Under Senate Majority Leader Harry Reid's health reform plan, households getting their coverage through new “insurance exchanges” set up by the government would have their premiums capped if their incomes are between 100 and 400 percent of the federal poverty line. The federal government would cover the rest of the premium.
The Congressional Budget Office (CBO) expects this entitlement, plus a Medicaid expansion and tax credits for small businesses, would cost about $200 billion by 2019 and grow 8 percent annually every year thereafter.
But even that staggering sum doesn't reveal the true price tag of the Reid bill because, expansive as the entitlement is, Senate Democrats artificially keep the cost low by making most workers ineligible for it.
Workers who are offered qualified coverage by their employers, with employee premiums below specified “affordability” thresholds, would have no choice but to take their job-based plan with no subsidization.
True, the premiums would be paid largely by the employers — but, of course, when an employer pays for health insurance, it is really the worker who pays in the form of lower cash wages. That is the consensus of all credible economists, including those working at the CBO.
Let's imagine what this would mean in practice in the year 2016, by which time (according to CBO estimates) the average cost of family coverage would be $14,100. Consider a hypothetical family of four with an income at 200 percent of the federal poverty line (or about $48,000 in 2016).
Under the Reid plan, that family would pay 6.5 percent of its household income, or $3,120, as a premium. Their employer would pay a fee of $750 to cover some of the cost. The rest of the premium — $10,230 in this example — would get paid by the federal government.
By contrast, a worker with the same total compensation from his employer but with job-based insurance would enjoy a tax advantage of about $4,300 from employer-paid premiums. That's nearly $6,000 less in governmental support than the worker who is eligible for direct subsidization in the exchange.
According to the Census Bureau, in 2008 there were 127 million Americans age 65 and younger living in households with incomes between 100 and 400 percent of the federal poverty line. But the CBO assumes that in 2015, only 18 million people would get subsidized premiums in the Reid plan.
Of course, if enacted, that plan would be impossible to enforce such unfair disparities in federal support. Employers would find ways to place more low-wage workers into the exchanges, thus driving up the cost of subsidized insurance.

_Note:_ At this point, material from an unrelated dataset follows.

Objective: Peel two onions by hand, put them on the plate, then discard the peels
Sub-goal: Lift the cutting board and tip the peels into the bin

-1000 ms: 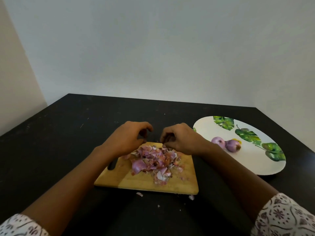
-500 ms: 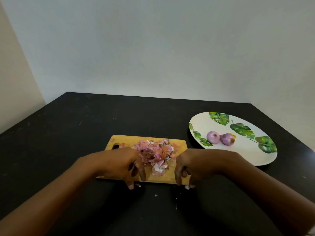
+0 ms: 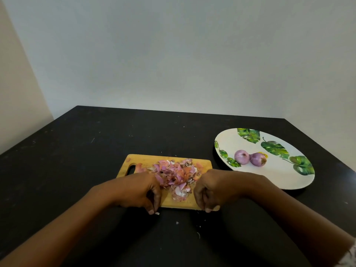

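Pale, bare walls meet in a corner behind a black counter (image 3: pixel 77 170), its surface flecked with small scratches. Near its middle lies a wooden cutting board (image 3: pixel 146 159) with a handle slot at its far left end. A loose heap of pink, purple and orange onion peels (image 3: pixel 173 174) covers the board's middle and spills toward its near edge. To the right, apart from the board, sits a white plate (image 3: pixel 279 180) printed with green leaves. Two peeled purple onions rest on it side by side and touching: the left onion (image 3: pixel 241 156) and the right onion (image 3: pixel 258 159), both toward the plate's left side.

Both forearms reach in from the bottom. The left hand (image 3: pixel 138 191) lies over the board's near left corner, knuckles up, fingers curled downward so that a fingertip reaches the counter just off the edge, next to a white scrap (image 3: pixel 157 213). The right hand (image 3: pixel 213 189) lies over the near right corner in the same way, fingers curled under. Each grip is narrow, yet I cannot tell whether it clasps the board's edge, pinches a bit of peel or holds nothing. A few more pale flecks (image 3: pixel 177 222) dot the counter in front of the board. A patterned sleeve (image 3: pixel 352 256) shows at the lower right corner
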A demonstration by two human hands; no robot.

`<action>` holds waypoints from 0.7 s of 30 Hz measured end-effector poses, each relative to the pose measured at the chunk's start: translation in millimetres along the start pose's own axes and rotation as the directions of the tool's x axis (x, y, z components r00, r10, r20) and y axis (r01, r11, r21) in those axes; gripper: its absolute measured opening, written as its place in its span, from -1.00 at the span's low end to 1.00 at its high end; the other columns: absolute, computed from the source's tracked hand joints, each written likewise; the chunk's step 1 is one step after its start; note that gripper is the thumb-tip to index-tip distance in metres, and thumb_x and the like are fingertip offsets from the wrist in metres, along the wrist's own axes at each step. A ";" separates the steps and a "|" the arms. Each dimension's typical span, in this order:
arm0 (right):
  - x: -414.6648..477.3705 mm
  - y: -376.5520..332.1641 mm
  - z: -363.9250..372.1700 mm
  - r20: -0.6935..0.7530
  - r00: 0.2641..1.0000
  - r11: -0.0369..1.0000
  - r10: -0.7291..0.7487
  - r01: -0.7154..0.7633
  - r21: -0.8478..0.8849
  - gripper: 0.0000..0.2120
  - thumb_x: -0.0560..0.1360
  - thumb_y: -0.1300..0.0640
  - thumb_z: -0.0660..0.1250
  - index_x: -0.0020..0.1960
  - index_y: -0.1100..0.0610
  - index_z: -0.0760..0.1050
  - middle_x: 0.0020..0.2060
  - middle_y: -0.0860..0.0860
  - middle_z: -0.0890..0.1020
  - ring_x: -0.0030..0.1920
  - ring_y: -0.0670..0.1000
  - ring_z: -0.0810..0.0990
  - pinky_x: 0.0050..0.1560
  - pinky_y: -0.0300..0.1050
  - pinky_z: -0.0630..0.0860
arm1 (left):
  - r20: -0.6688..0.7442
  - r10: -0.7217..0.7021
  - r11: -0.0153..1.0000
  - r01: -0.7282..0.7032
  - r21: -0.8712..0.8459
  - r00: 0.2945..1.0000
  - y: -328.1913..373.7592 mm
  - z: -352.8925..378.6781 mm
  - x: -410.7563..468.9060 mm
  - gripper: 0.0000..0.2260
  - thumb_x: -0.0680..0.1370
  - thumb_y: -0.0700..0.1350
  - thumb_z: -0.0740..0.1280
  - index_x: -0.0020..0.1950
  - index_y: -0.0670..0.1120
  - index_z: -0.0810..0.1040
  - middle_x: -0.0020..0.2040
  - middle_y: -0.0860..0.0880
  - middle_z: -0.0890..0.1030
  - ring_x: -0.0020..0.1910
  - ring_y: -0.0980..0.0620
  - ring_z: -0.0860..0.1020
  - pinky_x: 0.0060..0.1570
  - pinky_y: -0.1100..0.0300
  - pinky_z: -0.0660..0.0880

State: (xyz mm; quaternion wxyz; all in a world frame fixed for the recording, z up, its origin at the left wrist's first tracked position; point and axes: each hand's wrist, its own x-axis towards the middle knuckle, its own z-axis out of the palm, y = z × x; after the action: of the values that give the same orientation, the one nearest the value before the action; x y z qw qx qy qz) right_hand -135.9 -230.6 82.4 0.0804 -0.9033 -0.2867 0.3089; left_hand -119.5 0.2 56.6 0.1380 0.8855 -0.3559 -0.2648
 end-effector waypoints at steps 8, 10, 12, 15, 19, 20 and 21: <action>21.0 -9.4 -14.2 -0.525 0.851 0.999 -0.017 -0.004 -0.038 -0.77 0.57 0.24 0.27 0.19 0.07 0.52 0.07 -0.01 0.57 0.01 -0.09 0.53 -0.02 -0.26 0.48 | -0.016 0.033 0.999 -0.033 -0.025 0.999 2.7 2.9 -4.2 -0.84 0.48 -0.13 0.39 0.04 0.04 0.61 0.06 0.18 0.56 0.04 0.32 0.49 0.04 0.44 0.42; 22.6 -10.3 -15.0 -0.524 0.852 1.000 -0.017 0.004 -0.025 -0.76 0.58 0.23 0.26 0.22 0.07 0.51 0.12 0.01 0.57 0.07 -0.07 0.54 0.06 -0.21 0.51 | -0.021 0.033 0.999 -0.033 -0.032 0.999 3.7 3.8 -3.0 -0.86 0.47 -0.13 0.41 0.01 0.00 0.64 0.02 0.17 0.58 0.01 0.33 0.49 -0.01 0.51 0.39; 22.3 -11.2 -14.1 -0.486 0.874 1.000 -0.013 0.009 -0.010 -0.75 0.58 0.22 0.27 0.23 0.07 0.51 0.14 0.01 0.59 0.07 -0.09 0.54 0.06 -0.22 0.50 | -0.025 0.029 0.999 -0.030 -0.038 0.999 4.9 5.3 -2.4 -0.90 0.46 -0.15 0.41 -0.03 -0.04 0.64 0.00 0.14 0.60 -0.01 0.32 0.50 -0.03 0.52 0.39; 20.6 -12.2 -10.4 -0.437 0.899 1.000 -0.007 0.002 -0.012 -0.74 0.57 0.20 0.29 0.25 0.08 0.51 0.16 0.01 0.59 0.04 -0.11 0.53 0.03 -0.25 0.48 | -0.020 0.025 1.000 -0.025 -0.009 0.999 5.6 6.6 -2.4 -0.91 0.49 -0.12 0.38 -0.02 -0.02 0.62 0.00 0.15 0.58 -0.01 0.29 0.50 0.04 0.40 0.43; 15.1 -15.4 -8.9 -0.432 0.902 1.000 -0.014 0.009 -0.013 -0.73 0.58 0.18 0.29 0.27 0.08 0.50 0.16 0.02 0.58 0.03 -0.11 0.52 0.03 -0.23 0.48 | -0.044 0.031 0.995 -0.036 -0.098 0.999 7.7 0.8 -7.1 -0.93 0.52 -0.13 0.35 -0.02 -0.01 0.56 -0.05 0.15 0.56 -0.06 0.29 0.51 -0.01 0.38 0.46; 13.7 -15.7 -9.1 -0.444 0.896 1.000 -0.012 0.008 -0.011 -0.73 0.57 0.19 0.29 0.27 0.08 0.50 0.15 0.02 0.58 0.04 -0.10 0.53 0.04 -0.22 0.50 | -0.097 0.033 0.991 -0.045 -0.124 0.995 9.6 -3.1 -7.4 -0.94 0.52 -0.14 0.34 -0.04 -0.01 0.55 -0.08 0.14 0.56 -0.08 0.29 0.52 -0.03 0.39 0.46; 12.6 -15.5 -9.3 -0.460 0.888 1.000 -0.007 0.002 -0.011 -0.73 0.57 0.20 0.29 0.26 0.08 0.51 0.15 0.01 0.59 0.06 -0.09 0.54 0.05 -0.21 0.51 | -0.178 0.031 0.990 -0.055 -0.133 0.984 11.5 -7.1 -6.5 -0.94 0.52 -0.15 0.34 -0.06 0.00 0.55 -0.11 0.15 0.56 -0.10 0.29 0.52 -0.05 0.40 0.46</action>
State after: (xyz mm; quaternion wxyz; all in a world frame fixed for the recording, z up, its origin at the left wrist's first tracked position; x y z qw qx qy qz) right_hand -129.5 -210.4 88.4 0.1422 -0.9505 -0.2631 0.0847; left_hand -125.9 -3.1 69.8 0.2350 0.8859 -0.3423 -0.2068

Congress also would respond to political pressure and liberalize the eligibility rules. Like almost every other entitlement ever enacted, this one would grow far beyond current projections. It's much closer to a $2 trillion program than the $900 billion advertised by Sen. Reid.
Truth be told, though, most Democrats would like a more expensive entitlement program. They just don't want to face up to the costs at this time, in this bill. Better to get it in place first, and then let it grow naturally as entitlements always do.
The only sure way to prevent enactment of another runaway benefit program sold on dubious assumptions and gimmickry is to produce a truly bipartisan measure with broad public support.
James C. Capretta is a scholar in the Economics and Ethics Program at the Ethics and Public Policy Center. He was an associate director at the White House Office of Management and Budget from 2001 to 2004, where he was the top budget official for health care.